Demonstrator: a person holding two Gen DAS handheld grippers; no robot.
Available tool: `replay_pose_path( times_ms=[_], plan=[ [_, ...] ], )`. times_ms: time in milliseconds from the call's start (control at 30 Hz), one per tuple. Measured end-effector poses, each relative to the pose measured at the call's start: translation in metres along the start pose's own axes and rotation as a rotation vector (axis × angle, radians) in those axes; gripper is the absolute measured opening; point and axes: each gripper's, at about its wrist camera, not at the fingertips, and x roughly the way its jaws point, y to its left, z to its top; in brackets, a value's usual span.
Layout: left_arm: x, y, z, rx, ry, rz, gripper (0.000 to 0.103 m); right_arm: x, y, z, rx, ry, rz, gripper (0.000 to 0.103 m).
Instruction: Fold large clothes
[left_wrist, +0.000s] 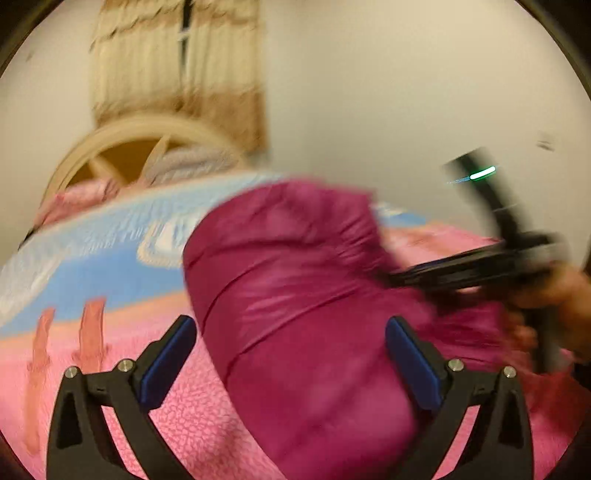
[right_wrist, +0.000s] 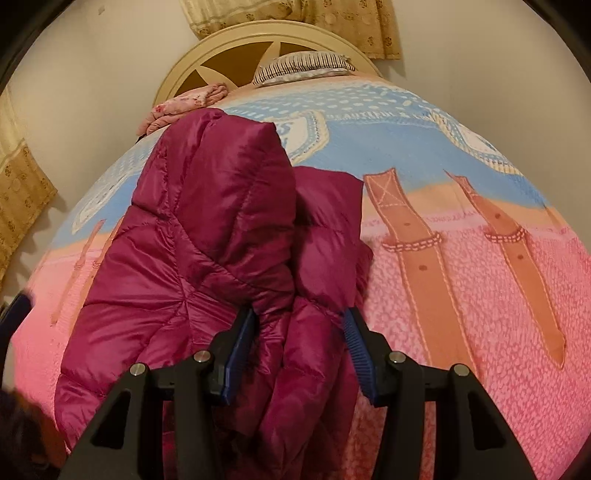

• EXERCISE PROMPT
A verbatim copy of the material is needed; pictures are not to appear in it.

• TASK ANSWER
Demonstrator: a person holding two Gen DAS handheld grippers; no robot.
Available tool: `replay_pose_path( times_ms=[_], plan=[ [_, ...] ], )`. times_ms: time in milliseconds from the call's start (control at 30 Hz), one per tuple. Measured end-effector poses, each relative to the pose measured at the call's start: translation in metres along the start pose's own axes and rotation as a rotation vector (axis × angle, radians) in those axes; gripper is the absolute measured opening; point and axes: each gripper's, at about its wrist camera, not at the fingertips, and x roughly the way its jaws point, y to its left, z to its top; in brackets, a value's usual span.
Layout: left_arm: x, y, z, rx, ry, rz, gripper (0.000 to 0.103 m); right_arm: x, y, z, rx, ry, rz, gripper (0.000 to 0.103 m).
Instruction: Fold large clothes
[left_wrist, +0.000s] 
[right_wrist, +0.000s] 

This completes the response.